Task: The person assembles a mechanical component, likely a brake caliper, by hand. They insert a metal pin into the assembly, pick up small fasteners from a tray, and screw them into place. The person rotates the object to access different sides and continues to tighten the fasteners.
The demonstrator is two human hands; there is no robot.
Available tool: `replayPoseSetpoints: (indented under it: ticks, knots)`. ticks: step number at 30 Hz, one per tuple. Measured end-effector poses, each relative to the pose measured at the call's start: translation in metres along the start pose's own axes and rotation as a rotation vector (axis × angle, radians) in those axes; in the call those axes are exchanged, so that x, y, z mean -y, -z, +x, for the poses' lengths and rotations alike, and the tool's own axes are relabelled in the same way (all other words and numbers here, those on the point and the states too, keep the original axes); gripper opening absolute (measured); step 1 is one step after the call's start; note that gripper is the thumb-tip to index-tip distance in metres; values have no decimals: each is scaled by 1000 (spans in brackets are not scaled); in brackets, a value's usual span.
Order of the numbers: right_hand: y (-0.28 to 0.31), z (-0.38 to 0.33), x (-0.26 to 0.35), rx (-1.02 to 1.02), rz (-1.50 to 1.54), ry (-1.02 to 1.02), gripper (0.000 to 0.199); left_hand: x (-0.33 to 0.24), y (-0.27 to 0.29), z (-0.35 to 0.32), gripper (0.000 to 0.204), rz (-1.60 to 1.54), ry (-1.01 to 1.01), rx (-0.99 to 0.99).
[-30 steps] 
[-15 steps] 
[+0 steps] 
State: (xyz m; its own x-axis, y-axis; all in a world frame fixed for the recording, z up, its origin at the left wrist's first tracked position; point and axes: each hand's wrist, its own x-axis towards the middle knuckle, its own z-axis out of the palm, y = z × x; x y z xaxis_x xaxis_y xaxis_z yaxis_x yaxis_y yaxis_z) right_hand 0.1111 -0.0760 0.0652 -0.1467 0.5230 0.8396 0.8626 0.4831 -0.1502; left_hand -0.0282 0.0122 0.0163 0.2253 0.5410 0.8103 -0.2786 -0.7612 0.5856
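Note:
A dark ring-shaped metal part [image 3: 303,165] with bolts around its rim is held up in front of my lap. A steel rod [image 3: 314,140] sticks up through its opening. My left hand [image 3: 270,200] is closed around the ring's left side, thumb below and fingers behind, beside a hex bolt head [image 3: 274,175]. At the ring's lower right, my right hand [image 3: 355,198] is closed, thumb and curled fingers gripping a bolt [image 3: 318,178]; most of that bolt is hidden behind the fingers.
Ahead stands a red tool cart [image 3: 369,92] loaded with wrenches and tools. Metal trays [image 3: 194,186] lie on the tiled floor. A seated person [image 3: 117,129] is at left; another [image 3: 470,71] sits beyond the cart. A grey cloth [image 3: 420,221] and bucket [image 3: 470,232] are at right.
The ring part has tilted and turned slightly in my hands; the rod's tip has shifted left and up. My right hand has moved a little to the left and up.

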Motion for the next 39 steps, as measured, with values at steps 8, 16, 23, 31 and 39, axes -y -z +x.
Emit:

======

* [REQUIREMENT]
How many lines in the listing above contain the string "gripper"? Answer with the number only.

* [RESULT FOR THIS EXERCISE]
2